Directions for this task: Every line below must be copied as written, except for pictures.

Dataset extract:
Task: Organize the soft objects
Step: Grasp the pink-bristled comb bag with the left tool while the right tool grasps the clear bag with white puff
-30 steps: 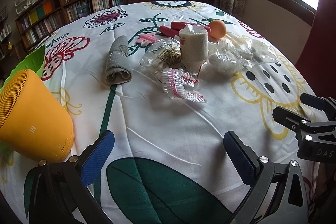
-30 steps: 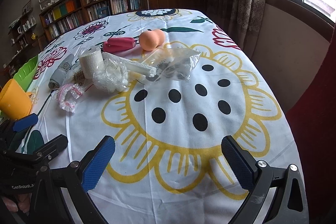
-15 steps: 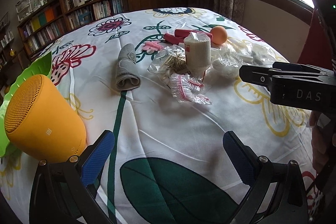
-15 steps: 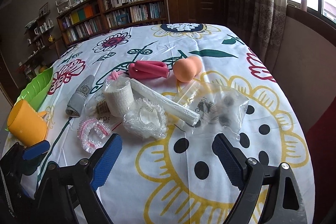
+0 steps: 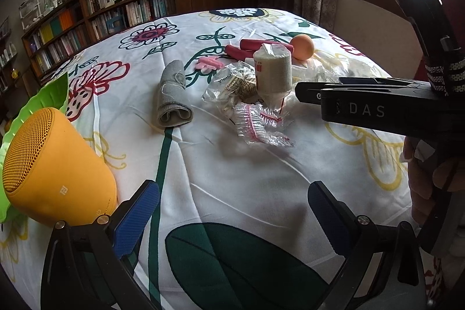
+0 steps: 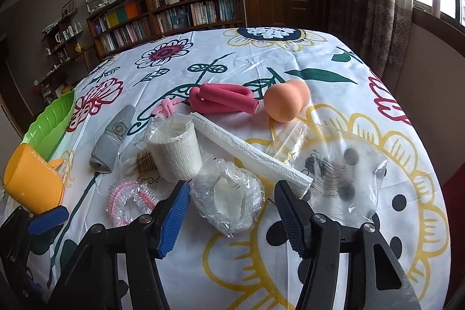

Task answer:
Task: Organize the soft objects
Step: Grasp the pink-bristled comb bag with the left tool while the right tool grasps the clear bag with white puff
-30 steps: 
-30 steps: 
-15 steps: 
-15 steps: 
+0 steps: 
+0 steps: 

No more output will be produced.